## Exercise brief
Find out how many lines of the material contain the string "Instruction" and give only that figure.

____ Records for the exercise

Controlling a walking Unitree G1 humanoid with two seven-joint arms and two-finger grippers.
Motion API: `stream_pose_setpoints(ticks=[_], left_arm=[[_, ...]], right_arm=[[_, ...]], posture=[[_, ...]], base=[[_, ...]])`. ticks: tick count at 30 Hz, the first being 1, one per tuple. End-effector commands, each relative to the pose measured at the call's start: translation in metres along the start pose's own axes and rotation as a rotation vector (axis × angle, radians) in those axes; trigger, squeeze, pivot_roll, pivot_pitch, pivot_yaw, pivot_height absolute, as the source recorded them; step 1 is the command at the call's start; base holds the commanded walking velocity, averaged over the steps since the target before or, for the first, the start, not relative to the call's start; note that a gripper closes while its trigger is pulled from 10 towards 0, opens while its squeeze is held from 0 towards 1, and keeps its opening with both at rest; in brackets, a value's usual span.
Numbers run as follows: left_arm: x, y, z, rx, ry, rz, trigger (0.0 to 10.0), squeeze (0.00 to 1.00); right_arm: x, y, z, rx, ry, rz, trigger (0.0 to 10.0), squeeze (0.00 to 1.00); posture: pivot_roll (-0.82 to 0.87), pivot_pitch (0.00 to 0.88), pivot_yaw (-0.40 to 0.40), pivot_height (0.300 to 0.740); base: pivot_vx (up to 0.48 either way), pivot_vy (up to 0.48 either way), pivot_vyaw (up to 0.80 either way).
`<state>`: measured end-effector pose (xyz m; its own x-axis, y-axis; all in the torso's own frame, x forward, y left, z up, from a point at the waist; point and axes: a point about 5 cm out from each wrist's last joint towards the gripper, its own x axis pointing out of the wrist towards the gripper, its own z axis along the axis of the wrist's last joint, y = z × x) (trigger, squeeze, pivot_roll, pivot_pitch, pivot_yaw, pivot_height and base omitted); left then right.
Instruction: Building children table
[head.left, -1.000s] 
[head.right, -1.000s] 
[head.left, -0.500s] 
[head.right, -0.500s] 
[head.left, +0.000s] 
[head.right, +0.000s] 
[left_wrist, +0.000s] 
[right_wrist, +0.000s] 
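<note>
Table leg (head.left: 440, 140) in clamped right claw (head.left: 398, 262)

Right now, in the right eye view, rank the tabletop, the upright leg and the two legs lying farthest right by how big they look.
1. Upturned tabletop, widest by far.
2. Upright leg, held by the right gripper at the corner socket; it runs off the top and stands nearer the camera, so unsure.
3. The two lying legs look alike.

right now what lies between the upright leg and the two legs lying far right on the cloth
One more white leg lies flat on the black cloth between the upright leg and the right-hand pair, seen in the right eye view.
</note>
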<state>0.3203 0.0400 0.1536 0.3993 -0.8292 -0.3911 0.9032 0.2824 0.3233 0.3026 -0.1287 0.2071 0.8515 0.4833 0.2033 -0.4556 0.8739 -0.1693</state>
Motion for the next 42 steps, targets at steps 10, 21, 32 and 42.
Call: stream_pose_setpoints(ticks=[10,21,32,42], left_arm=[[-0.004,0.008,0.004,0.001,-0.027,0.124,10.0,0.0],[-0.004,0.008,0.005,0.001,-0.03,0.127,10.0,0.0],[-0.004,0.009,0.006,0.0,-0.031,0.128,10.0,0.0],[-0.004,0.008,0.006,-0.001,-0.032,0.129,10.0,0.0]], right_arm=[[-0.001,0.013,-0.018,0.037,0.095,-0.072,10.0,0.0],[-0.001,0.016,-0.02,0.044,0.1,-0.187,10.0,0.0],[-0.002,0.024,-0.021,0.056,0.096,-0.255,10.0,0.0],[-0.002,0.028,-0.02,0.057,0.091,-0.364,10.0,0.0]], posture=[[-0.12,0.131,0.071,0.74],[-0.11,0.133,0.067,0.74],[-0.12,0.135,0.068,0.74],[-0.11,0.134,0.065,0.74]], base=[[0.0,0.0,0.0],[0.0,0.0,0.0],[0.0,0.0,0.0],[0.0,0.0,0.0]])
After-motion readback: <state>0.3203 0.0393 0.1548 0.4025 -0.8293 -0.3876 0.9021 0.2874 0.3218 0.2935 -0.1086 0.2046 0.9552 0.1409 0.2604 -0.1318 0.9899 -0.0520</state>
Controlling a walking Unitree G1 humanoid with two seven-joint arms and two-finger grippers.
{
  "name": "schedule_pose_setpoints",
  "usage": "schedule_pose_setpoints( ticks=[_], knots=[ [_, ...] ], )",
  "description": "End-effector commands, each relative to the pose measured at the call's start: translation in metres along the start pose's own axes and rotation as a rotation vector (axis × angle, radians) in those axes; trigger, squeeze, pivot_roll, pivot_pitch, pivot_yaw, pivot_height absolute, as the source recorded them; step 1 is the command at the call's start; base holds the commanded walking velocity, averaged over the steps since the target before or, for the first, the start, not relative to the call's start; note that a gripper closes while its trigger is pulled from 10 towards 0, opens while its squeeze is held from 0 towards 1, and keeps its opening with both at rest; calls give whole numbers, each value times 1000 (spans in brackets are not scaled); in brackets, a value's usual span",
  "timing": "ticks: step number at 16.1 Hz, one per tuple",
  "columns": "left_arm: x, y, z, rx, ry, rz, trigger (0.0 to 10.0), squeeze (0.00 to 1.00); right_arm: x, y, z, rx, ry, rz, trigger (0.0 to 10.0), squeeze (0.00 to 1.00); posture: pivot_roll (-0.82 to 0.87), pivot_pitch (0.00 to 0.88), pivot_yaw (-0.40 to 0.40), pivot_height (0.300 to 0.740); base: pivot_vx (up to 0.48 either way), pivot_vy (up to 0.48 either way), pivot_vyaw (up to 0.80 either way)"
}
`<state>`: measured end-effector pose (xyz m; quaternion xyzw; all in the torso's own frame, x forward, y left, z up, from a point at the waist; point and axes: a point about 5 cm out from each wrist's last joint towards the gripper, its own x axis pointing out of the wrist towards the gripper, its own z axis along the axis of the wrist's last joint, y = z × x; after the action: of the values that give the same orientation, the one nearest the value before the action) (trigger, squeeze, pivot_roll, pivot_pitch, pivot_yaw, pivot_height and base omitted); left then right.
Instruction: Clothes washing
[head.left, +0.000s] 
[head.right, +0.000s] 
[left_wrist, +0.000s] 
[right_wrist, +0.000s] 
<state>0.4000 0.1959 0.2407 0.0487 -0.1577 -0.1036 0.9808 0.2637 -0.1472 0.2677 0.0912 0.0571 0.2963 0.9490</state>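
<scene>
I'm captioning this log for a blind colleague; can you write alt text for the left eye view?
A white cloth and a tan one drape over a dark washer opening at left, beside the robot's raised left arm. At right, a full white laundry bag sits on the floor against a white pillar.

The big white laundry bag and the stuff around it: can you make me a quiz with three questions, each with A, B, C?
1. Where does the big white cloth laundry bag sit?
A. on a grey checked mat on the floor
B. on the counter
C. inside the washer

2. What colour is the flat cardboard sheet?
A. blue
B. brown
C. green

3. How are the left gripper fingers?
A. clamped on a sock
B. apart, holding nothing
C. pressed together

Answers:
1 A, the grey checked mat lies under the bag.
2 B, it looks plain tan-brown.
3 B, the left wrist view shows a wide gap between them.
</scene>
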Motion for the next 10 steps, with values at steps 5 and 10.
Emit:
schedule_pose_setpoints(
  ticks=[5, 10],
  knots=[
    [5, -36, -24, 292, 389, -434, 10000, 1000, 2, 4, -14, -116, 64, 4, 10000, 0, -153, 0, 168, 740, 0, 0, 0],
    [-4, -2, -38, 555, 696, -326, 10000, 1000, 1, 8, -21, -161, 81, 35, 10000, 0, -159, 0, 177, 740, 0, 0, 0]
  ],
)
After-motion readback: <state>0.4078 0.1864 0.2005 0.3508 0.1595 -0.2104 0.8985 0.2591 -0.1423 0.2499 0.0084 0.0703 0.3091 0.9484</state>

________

## Task result
2